I am planing to shoot a photo of milky way at the end of September.

Location is set - a place with least Light Pollution

I have also checked moon status(moon rise and set)

All of it is fine except I cannot figure out a way to find the position of Milky way.

So my question is during months of September-October is it possible to see/photograph the milky way from Northern Hemisphere?

How can I figure out the position of milky way beforehand?

I am from India if that is of any help


3 Answers 3


If I understand correctly what you're asking: just get to the site and look up. The Milky Way is bright enough to see with the naked eye when light pollution is low.

You can also use something like Sky Map, which is an Android app, though I'm sure equivalents exist for the iPhone if you prefer that. Hold up your phone and the screen shows what stars and celestial objects, including the Milky Way, are in the part of the sky where the phone camera is pointing. (Note that the app doesn't actually use the phone camera; it uses GPS and the accelerometer to determine where it is and which way it's pointing, and calculates what should be visible based on that.)

If you want to be more prepared, you can use planetarium software such as Stellarium to render in advance a view of the night sky as it will appear at your photo site (assuming clear skies). You can set any date/time and any location on Earth. The software will also show you the position of the horizon and the cardinal directions, if you find those useful in matching up what you see in reality to what you see in the program.

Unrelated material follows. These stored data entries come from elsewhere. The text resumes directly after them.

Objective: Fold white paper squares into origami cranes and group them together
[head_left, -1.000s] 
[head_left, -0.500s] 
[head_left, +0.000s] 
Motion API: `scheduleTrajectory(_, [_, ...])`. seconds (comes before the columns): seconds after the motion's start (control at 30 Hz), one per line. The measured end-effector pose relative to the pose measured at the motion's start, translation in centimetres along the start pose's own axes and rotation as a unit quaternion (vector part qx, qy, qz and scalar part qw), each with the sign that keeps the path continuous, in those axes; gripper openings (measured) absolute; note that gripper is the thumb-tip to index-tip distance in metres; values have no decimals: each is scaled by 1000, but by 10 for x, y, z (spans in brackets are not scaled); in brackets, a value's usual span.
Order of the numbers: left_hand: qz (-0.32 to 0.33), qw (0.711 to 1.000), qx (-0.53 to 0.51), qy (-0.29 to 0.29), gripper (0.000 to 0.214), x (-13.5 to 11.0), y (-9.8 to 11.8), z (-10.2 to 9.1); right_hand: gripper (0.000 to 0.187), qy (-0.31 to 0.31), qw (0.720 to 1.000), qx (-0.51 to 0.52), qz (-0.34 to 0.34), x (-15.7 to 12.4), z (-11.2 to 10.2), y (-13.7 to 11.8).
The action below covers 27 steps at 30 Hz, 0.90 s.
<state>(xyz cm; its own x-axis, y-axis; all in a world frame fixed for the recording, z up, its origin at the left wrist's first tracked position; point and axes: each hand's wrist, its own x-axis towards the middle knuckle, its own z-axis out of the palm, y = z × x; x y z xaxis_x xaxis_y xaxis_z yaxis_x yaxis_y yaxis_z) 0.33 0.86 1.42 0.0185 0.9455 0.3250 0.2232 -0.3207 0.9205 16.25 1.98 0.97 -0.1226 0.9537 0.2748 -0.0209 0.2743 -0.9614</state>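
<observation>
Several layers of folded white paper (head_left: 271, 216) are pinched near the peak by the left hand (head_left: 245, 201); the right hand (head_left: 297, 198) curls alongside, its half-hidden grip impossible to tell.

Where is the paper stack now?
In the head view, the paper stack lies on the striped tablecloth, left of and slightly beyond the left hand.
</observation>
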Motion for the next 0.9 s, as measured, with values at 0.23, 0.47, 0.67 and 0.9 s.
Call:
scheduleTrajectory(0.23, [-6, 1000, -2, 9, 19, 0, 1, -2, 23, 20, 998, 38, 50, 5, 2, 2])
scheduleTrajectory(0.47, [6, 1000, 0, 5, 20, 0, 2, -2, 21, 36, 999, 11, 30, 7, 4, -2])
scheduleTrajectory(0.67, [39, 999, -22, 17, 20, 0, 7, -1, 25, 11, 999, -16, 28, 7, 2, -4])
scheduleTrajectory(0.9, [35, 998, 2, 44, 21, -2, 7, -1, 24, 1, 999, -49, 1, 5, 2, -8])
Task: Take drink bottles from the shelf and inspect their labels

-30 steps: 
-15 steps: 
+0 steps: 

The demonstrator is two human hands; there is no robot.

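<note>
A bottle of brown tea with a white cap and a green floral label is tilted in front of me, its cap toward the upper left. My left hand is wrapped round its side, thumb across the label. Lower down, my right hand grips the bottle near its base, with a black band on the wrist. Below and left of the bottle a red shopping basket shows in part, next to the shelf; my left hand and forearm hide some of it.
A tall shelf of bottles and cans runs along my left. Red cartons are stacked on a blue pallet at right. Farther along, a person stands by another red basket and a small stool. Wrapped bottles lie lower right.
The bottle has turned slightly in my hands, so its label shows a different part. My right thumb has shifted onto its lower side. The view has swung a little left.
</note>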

Davids answer is best, but as part of your research, just Google: Milky Way September (or substitute October). Lots of articles. October is getting late, but Sept should work. The galactic center in Sagittarius and Scorpius will be low in the South West then. But also, the winter Milky Way near Orion will be rising and available, higher in November (or wait a couple of hours). And don't miss Andromeda in the North East, under Cassiopeia.


I just finished reading a wonderful step-by-step article, "How To Shoot Truly Contagious Milky Way Pictures" by Antoni Cladera

In addition to equipment tips, examples, and insight, is a Milky Way planner, links to other helpful articles, and checklists.

The "PhotoPills Planner" will allow you to pre-determine the position of the Milky Way exactly. There is even a night AR (Augmented Reality) App to help you. The densest part of the Milky Way is the westernmost part of the constellation Sagittarius (the archer.)

Among the planning guidance is when the Milky Way core is optimal for placement in the composition at nighttime. According to the article, the core is visible for nighttime photography from March to October with the best time from late April to late July. Forget about it from November to February because you won't see it. (It is well illustrated.)